The desirability of disclosure was acknowledged by the committee’s ranking minority member, Rep. Howard McKeon, R-Calif., but he said the legislation as drafted raised concerns regarding the disclosure requirements, particularly those for “bundled” services. The bill, McKeon noted, would require service providers to disclose the fees related to any single service provided as part of a “bundled” service contract, even if that fee is not available on an individual basis.
“”Providers are, in essence, being asked to fabricate information for the sake of disclosure even when that disclosure has no meaningful purpose,” he said. Later he compared the concept to asking an auto dealer to give pricing for the various components of a car. “You don’t get a price for the engine, the brakes or the gearshift because they are not for sale outside of the car,” he argued.
McKeon’s concerns were echoed in a letter sent by several trade groups, including the American Council of Life Insurers, the Financial Services Roundtable and the Investment Adviser Association, to members of the committee.
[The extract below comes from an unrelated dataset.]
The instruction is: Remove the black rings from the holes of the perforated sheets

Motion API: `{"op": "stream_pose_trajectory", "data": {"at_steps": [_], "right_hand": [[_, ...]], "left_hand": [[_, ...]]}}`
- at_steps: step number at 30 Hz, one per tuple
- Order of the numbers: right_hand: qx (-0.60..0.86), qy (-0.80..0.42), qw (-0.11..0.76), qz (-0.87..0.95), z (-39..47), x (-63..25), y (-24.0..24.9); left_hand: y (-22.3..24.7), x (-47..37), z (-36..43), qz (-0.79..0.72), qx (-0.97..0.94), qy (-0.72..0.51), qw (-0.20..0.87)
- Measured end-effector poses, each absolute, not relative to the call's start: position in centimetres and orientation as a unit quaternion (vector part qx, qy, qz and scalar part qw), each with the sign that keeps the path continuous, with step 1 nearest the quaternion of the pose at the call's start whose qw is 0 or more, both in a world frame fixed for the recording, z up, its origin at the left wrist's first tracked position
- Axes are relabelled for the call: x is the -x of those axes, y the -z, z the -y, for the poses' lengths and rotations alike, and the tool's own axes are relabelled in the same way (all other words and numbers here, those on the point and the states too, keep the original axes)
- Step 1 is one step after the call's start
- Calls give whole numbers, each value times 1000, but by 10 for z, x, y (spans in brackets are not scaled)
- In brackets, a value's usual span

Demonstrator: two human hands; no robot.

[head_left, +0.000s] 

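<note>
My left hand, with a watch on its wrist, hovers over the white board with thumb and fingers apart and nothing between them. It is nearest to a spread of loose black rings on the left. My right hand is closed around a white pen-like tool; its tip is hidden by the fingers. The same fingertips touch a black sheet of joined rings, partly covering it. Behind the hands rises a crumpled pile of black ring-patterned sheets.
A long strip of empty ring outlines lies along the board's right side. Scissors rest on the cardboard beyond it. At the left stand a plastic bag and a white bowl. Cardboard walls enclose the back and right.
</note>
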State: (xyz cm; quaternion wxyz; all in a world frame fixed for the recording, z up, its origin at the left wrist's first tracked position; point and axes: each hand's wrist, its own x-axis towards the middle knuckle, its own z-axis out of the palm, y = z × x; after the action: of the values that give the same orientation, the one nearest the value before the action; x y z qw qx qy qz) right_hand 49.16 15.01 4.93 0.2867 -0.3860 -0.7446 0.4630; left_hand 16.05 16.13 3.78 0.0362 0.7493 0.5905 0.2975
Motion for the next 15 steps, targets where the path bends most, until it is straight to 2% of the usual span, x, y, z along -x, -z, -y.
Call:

“Congress should not require providers to develop artificial numbers, as they are not useful to plan fiduciaries,” the groups argued. “As long as plan fiduciaries can compare the services and total costs of the different options that are available to the plan, they can fulfill their ERISA duties to enter into reasonable service arrangements.” Other groups who signed on to the letter include the Financial Services Forum, the Investment Company Institute and the Securities Industry and Financial Markets Association.
McKeon also expressed concern about the requirement for plans to offer an index fund, saying it could lead to the perception that the federal government has given a “rubber stamp” endorsement to the product among plan participants.
In their letter, the trade groups also noted that no need exists for the proposed index fund mandate.
Federal law “places the obligation to determine plan investments on plan fiduciaries and holds them to strict standards in exercising their judgment,” they said. “There is no evidence that plan fiduciaries are not exercising their obligations properly. As a matter of policy, Congress should not substitute its views for fiduciary judgments.”
Miller argued that he saw the mandate as a means of providing all workers with a benefit already enjoyed by a majority of them, pointing to a 2006 study that found 72% of 401(k) plans already include an index fund option. “Clearly there’s no reason why we can’t make index funds available to all workers, who should be able to choose for themselves whether or not to invest in them,” he said.